**Exercise goal**. Each record must be printed again exactly as given.

^^^^^^^^^^^^^^^^

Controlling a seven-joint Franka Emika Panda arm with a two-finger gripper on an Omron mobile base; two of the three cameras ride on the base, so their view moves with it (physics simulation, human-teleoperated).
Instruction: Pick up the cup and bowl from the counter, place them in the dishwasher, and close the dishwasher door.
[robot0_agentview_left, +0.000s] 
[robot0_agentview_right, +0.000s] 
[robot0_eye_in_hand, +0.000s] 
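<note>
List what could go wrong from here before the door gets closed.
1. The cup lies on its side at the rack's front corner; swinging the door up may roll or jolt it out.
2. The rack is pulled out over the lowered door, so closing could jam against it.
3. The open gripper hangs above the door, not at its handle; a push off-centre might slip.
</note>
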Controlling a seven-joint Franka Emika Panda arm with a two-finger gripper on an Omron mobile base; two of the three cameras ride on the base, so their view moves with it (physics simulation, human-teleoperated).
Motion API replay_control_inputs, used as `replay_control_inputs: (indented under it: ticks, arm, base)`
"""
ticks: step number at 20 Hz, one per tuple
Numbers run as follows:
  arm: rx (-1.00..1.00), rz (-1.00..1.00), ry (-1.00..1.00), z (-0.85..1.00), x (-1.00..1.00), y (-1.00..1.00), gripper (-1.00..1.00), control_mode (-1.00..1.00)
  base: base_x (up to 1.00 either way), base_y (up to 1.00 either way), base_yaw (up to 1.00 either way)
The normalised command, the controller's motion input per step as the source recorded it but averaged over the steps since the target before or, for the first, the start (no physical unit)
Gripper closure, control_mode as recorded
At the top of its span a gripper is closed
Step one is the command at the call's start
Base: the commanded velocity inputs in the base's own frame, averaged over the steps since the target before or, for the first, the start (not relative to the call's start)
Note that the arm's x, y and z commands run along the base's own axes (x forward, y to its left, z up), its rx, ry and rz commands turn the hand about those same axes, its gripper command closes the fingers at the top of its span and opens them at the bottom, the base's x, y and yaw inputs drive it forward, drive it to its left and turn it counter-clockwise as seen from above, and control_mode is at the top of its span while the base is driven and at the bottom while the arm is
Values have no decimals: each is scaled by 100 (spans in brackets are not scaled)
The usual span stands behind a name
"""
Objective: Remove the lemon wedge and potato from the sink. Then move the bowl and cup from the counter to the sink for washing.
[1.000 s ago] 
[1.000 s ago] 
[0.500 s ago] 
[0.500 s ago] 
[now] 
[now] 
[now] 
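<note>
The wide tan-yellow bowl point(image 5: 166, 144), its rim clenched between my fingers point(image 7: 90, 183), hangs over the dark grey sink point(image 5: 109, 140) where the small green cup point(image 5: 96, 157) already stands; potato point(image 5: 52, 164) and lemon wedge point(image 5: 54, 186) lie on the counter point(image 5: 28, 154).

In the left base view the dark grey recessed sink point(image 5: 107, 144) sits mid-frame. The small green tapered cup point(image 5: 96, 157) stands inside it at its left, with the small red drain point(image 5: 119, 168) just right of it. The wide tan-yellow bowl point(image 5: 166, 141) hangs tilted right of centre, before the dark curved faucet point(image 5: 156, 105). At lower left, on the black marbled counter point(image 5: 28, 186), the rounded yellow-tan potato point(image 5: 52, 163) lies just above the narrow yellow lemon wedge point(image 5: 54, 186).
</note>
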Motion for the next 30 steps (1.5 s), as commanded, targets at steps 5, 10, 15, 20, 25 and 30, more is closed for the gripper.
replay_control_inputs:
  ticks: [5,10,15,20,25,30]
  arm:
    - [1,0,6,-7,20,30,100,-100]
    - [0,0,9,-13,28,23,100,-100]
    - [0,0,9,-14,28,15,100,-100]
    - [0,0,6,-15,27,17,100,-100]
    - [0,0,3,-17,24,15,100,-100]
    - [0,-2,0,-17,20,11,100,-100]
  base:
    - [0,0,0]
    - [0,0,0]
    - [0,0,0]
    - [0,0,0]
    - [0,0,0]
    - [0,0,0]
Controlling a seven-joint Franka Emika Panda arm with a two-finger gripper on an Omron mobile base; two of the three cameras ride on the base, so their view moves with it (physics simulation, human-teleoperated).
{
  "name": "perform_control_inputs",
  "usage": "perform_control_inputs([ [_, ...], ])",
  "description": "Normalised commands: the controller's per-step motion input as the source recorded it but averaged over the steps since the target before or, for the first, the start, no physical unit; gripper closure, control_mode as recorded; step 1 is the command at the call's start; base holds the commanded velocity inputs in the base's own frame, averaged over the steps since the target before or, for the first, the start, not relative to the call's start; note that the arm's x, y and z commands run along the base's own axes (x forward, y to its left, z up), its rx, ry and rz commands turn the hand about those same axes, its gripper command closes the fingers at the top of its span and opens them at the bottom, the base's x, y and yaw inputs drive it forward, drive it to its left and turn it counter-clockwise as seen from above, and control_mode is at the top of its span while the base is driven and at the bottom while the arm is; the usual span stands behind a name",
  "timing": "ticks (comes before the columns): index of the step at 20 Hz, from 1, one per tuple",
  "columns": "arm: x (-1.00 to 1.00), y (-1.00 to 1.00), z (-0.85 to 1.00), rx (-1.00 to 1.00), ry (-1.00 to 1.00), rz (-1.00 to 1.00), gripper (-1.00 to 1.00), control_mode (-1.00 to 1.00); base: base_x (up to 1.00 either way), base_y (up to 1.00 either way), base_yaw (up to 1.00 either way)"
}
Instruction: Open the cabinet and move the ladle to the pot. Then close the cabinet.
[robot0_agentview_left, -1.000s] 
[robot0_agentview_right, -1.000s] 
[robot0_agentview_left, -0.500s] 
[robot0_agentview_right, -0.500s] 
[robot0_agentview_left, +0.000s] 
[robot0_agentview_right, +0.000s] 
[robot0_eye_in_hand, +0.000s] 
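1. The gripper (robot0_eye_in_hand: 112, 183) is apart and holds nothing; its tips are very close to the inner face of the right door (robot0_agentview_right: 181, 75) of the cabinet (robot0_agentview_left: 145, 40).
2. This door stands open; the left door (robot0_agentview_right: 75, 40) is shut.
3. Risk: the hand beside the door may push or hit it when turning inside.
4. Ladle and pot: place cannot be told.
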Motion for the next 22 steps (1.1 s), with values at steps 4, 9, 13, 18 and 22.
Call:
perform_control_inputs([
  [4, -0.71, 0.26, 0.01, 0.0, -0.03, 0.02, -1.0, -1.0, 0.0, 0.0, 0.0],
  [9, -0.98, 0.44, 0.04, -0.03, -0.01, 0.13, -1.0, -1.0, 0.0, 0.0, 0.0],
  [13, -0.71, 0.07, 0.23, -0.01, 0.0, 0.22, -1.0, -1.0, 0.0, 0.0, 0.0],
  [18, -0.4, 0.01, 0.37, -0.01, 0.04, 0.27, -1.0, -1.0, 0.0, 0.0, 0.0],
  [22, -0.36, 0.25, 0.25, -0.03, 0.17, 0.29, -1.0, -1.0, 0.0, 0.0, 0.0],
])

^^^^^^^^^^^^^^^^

**Problem solution**.
Controlling a seven-joint Franka Emika Panda arm with a two-finger gripper on an Omron mobile base; two of the three cameras ride on the base, so their view moves with it (physics simulation, human-teleoperated).
Instruction: Pick up the cup and bowl from the counter, place them in the dishwasher, and close the dishwasher door.
[robot0_agentview_left, +0.000s] 
[robot0_agentview_right, +0.000s] 
[robot0_eye_in_hand, +0.000s] 
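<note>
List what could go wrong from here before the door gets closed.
1. The cup lies on its side at the rack's front corner; swinging the door up may roll or jolt it out.
2. The rack is pulled out over the lowered door, so closing could jam against it.
3. The open gripper hangs above the door, not at its handle; a push off-centre might slip.
</note>
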Controlling a seven-joint Franka Emika Panda arm with a two-finger gripper on an Omron mobile base; two of the three cameras ride on the base, so their view moves with it (physics simulation, human-teleoperated).
Motion API replay_control_inputs, used as `replay_control_inputs: (indented under it: ticks, arm, base)`
"""
ticks: step number at 20 Hz, one per tuple
Numbers run as follows:
  arm: rx (-1.00..1.00), rz (-1.00..1.00), ry (-1.00..1.00), z (-0.85..1.00), x (-1.00..1.00), y (-1.00..1.00), gripper (-1.00..1.00), control_mode (-1.00..1.00)
  base: base_x (up to 1.00 either way), base_y (up to 1.00 either way), base_yaw (up to 1.00 either way)
The normalised command, the controller's motion input per step as the source recorded it but averaged over the steps since the target before or, for the first, the start (no physical unit)
Gripper closure, control_mode as recorded
At the top of its span a gripper is closed
Step one is the command at the call's start
Base: the commanded velocity inputs in the base's own frame, averaged over the steps since the target before or, for the first, the start (not relative to the call's start)
Note that the arm's x, y and z commands run along the base's own axes (x forward, y to its left, z up), its rx, ry and rz commands turn the hand about those same axes, its gripper command closes the fingers at the top of its span and opens them at the bottom, the base's x, y and yaw inputs drive it forward, drive it to its left and turn it counter-clockwise as seen from above, and control_mode is at the top of its span while the base is driven and at the bottom while the arm is
Values have no decimals: each is scaled by 100 (spans in brackets are not scaled)
The usual span stands behind a name
"""
Objective: Remove the lemon wedge and potato from the sink. Then move the bowl and cup from the counter to the sink for washing.
[1.000 s ago] 
[1.000 s ago] 
[0.500 s ago] 
[0.500 s ago] 
[now] 
[now] 
[now] 
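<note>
The wide tan-yellow bowl point(image 5: 166, 144), its rim clenched between my fingers point(image 7: 90, 183), hangs over the dark grey sink point(image 5: 109, 140) where the small green cup point(image 5: 96, 157) already stands; potato point(image 5: 52, 164) and lemon wedge point(image 5: 54, 186) lie on the counter point(image 5: 28, 154).

In the left base view the dark grey recessed sink point(image 5: 107, 144) sits mid-frame. The small green tapered cup point(image 5: 96, 157) stands inside it at its left, with the small red drain point(image 5: 119, 168) just right of it. The wide tan-yellow bowl point(image 5: 166, 141) hangs tilted right of centre, before the dark curved faucet point(image 5: 156, 105). At lower left, on the black marbled counter point(image 5: 28, 186), the rounded yellow-tan potato point(image 5: 52, 163) lies just above the narrow yellow lemon wedge point(image 5: 54, 186).
</note>
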Motion for the next 30 steps (1.5 s), as commanded, targets at steps 5, 10, 15, 20, 25 and 30, more is closed for the gripper.
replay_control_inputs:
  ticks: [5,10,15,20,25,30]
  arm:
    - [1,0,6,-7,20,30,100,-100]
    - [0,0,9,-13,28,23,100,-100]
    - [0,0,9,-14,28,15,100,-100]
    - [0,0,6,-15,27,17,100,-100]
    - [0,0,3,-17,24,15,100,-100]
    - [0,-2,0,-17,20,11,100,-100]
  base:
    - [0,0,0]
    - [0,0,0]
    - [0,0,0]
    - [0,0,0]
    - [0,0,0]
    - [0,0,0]
Controlling a seven-joint Franka Emika Panda arm with a two-finger gripper on an Omron mobile base; two of the three cameras ride on the base, so their view moves with it (physics simulation, human-teleoperated).
{
  "name": "perform_control_inputs",
  "usage": "perform_control_inputs([ [_, ...], ])",
  "description": "Normalised commands: the controller's per-step motion input as the source recorded it but averaged over the steps since the target before or, for the first, the start, no physical unit; gripper closure, control_mode as recorded; step 1 is the command at the call's start; base holds the commanded velocity inputs in the base's own frame, averaged over the steps since the target before or, for the first, the start, not relative to the call's start; note that the arm's x, y and z commands run along the base's own axes (x forward, y to its left, z up), its rx, ry and rz commands turn the hand about those same axes, its gripper command closes the fingers at the top of its span and opens them at the bottom, the base's x, y and yaw inputs drive it forward, drive it to its left and turn it counter-clockwise as seen from above, and control_mode is at the top of its span while the base is driven and at the bottom while the arm is; the usual span stands behind a name",
  "timing": "ticks (comes before the columns): index of the step at 20 Hz, from 1, one per tuple",
  "columns": "arm: x (-1.00 to 1.00), y (-1.00 to 1.00), z (-0.85 to 1.00), rx (-1.00 to 1.00), ry (-1.00 to 1.00), rz (-1.00 to 1.00), gripper (-1.00 to 1.00), control_mode (-1.00 to 1.00); base: base_x (up to 1.00 either way), base_y (up to 1.00 either way), base_yaw (up to 1.00 either way)"
}
Instruction: Open the cabinet and move the ladle to the pot. Then close the cabinet.
[robot0_agentview_left, -1.000s] 
[robot0_agentview_right, -1.000s] 
[robot0_agentview_left, -0.500s] 
[robot0_agentview_right, -0.500s] 
[robot0_agentview_left, +0.000s] 
[robot0_agentview_right, +0.000s] 
[robot0_eye_in_hand, +0.000s] 
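1. The gripper (robot0_eye_in_hand: 112, 183) is apart and holds nothing; its tips are very close to the inner face of the right door (robot0_agentview_right: 181, 75) of the cabinet (robot0_agentview_left: 145, 40).
2. This door stands open; the left door (robot0_agentview_right: 75, 40) is shut.
3. Risk: the hand beside the door may push or hit it when turning inside.
4. Ladle and pot: place cannot be told.
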Motion for the next 22 steps (1.1 s), with values at steps 4, 9, 13, 18 and 22.
Call:
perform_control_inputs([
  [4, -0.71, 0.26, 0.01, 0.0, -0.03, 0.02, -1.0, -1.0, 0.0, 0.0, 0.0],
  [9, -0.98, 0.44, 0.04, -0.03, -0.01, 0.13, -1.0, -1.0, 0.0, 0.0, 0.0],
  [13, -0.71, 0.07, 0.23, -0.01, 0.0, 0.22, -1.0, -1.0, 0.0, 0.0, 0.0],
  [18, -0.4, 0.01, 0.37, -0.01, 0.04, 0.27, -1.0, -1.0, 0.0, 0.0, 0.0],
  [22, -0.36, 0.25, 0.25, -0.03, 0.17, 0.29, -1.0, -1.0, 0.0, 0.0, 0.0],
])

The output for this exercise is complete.